Understanding the Preparation of Financial Statements in India
Whether it is a small-scale business or a large multinational company, financial statements are essential. They can never be underestimated, and the preparation of financial statements in India. Usually, these financial reports and statements are prepared on a monthly, quarterly, or annual basis and allow related stakeholders to quickly assess how well the business is doing and how it compares with the prior year. Financial results are also known by various terms, though having the same function, depending on the company or form of organization. It includes statements of income, balance sheets, statement of cash flow, statement of equity of the stockholders, statement of the flow of funds etc. Numbers revealed through these financial statements play a significant role in decision making and help the leadership group swiftly adjust to market demands.
At 3E Accounting, we have extensive experience working with businesses and investment funds and providing them with the highest quality services in preparing financial statements. We have the necessary technical skills and knowledge to make timely financial reports.
Development of accounting standards includes a procedure, and the implementation of any process requires a few guidelines. Taking this into perspective, the Accounting Standards Board (ASB) of Institute of Chartered Accountants of India (ICAI), which is the country’s most achievable accounting body, came up with a system which gives the fundamental basis for the development of new standards and appraisal of the existing ones. In this article, we review some of the fundamental views based on which financial statements are arranged and presented.
Components of Financial Statements
Financial statements usually consist of the following:
- Balance Sheet – A balance sheet depicts the value of economic resources controlled by an enterprise, as well as the liquidity and solvency of an enterprise. This is used to evaluate the ability of the enterprise in meeting its financial responsibilities.
- Statement of Profit and Loss – Portrays the outcome of the functioning of the organization.
- Cash Flow Statement – Outlines the way of determination of income, as well as its usage.
- Notes and Schedules – Provide supplementary information explaining different modules of financial statements. A few examples can be risks and unreliability affecting an enterprise, accounting policies etc.
Objectives of Financial Statements
Financial statements are arranged to give information that suits the typical needs of all users. Users of these could be:
- Suppliers and other trade creditors
- Government and their agencies
It is recommended that the financial statements be prepared according to the assumptions that have been established. In this situation, the annual statements are typically compiled under the basis that the company can continue to function in the near term, so there is no plan or necessity to that the size of activities significantly.

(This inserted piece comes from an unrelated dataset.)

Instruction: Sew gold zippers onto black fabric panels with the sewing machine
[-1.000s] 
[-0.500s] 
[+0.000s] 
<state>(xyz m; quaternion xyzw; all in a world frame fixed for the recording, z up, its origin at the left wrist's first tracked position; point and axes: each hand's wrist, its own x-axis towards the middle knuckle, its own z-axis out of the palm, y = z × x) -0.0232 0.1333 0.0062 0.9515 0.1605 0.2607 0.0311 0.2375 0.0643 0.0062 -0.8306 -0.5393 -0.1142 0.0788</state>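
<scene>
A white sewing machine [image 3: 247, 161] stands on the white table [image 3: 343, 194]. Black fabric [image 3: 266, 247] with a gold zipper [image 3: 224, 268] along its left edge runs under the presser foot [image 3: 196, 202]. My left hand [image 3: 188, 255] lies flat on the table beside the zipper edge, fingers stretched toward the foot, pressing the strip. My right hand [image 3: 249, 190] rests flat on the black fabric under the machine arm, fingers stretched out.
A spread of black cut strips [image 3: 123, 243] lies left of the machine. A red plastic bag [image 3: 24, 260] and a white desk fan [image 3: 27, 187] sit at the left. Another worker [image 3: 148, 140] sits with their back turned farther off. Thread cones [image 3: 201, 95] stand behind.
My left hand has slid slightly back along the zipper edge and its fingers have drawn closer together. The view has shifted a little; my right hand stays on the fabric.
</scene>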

This assumption specifies the use of the same accounting policies for similar accounting transactions in all accounting periods. Such a method makes financial results simpler to analyze. Accounting policies may be modified by a statue or accounting standard when a change is required given the need for more appropriate financial statements.
Accrual Basis of Accounting
As the most logical approach to the determination of profit, the accrual basis of accounting is the assumption that transactions are recognized immediately after they have occurred. Accrual basis ensures a better match between revenue and cost. More notably, profit / loss on this basis represents the operations of the organization over the accounting cycle, as opposed to the cash flow method, however cash flows are produced.
Qualitative characteristics enhance the usefulness of the information provided in a financial statement. These are the valued characteristics that a financial statement must follow to:
- Understandability – The analysis of the financial report must be clear and descriptive, to the degree that an individual of sound business experience may understand it. Too much detail, particularly meaningless ones, makes a statement sloppy. However, the non-disclosure of sensitive details can be stopped.
- Relevance – The financial statements will only disclose the details that affect the economic decisions of consumers. Information of this kind may assist the user in evaluating past, present and future events or, on the other hand, in confirming or correcting past assessments.
- Reliability – The information provided must be reliable, and for information to be reliable, it must be accurate and free of errors, bias etc. The following are the traits of reliability:
- Transactions and events reported are faithfully represented.
- Transactions and events are reported based on their substance and economic reality, and not on the basis of legal form.
- The reporting of transactions and events are neutral i.e. without any prejudice or bias.
- Prudence exercised in reporting the uncertain outcome of a transaction or events.
The comparison of statements is one of the most frequently used and most powerful tools for financial analysis. The financial statements must allow for both inter-firm and intra-firm comparisons.
True and Fair View
A financial statement always has to represent a true and fair view of an enterprise’s performance, financial position and cash flow. The application of other qualitative characteristics, combined with the use of sound accounting standards, will help to provide a true and fair view, much in competition with the common view that today’s results are based on yesterday’s actions.